Data:
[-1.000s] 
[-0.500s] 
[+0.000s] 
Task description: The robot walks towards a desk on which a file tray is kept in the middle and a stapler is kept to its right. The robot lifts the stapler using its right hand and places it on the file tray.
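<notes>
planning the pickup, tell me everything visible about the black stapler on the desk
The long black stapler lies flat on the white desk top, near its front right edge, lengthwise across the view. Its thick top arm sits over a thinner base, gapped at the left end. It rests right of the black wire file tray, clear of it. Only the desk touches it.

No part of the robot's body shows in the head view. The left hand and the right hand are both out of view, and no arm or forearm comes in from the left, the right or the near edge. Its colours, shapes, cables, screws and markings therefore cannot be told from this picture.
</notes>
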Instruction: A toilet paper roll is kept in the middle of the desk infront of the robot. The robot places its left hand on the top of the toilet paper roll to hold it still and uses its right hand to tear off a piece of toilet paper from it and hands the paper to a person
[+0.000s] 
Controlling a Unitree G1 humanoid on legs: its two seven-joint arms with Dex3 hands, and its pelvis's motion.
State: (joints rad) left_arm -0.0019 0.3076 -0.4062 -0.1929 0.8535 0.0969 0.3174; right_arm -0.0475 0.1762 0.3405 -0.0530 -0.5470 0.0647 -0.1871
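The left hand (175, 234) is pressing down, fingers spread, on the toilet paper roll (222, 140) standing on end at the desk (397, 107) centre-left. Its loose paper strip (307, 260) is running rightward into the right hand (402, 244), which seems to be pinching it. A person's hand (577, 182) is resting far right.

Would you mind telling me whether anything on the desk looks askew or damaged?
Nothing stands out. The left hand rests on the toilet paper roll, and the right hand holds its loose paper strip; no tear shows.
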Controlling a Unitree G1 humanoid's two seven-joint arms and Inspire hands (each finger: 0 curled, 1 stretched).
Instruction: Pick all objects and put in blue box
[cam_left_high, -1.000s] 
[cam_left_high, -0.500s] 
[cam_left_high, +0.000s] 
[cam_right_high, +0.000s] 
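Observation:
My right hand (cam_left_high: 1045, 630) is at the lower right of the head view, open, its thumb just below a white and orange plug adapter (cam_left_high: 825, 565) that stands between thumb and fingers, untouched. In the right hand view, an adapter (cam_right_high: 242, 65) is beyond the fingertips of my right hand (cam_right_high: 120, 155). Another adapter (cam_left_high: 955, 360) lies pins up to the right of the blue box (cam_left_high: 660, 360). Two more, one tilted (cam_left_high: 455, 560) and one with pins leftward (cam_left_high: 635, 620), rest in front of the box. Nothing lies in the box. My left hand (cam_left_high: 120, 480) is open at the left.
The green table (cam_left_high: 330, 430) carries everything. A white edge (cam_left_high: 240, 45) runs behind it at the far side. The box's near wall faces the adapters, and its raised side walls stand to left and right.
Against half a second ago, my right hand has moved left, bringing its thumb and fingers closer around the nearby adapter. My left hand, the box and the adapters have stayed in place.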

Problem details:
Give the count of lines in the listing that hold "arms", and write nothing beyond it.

Result for this exercise:
2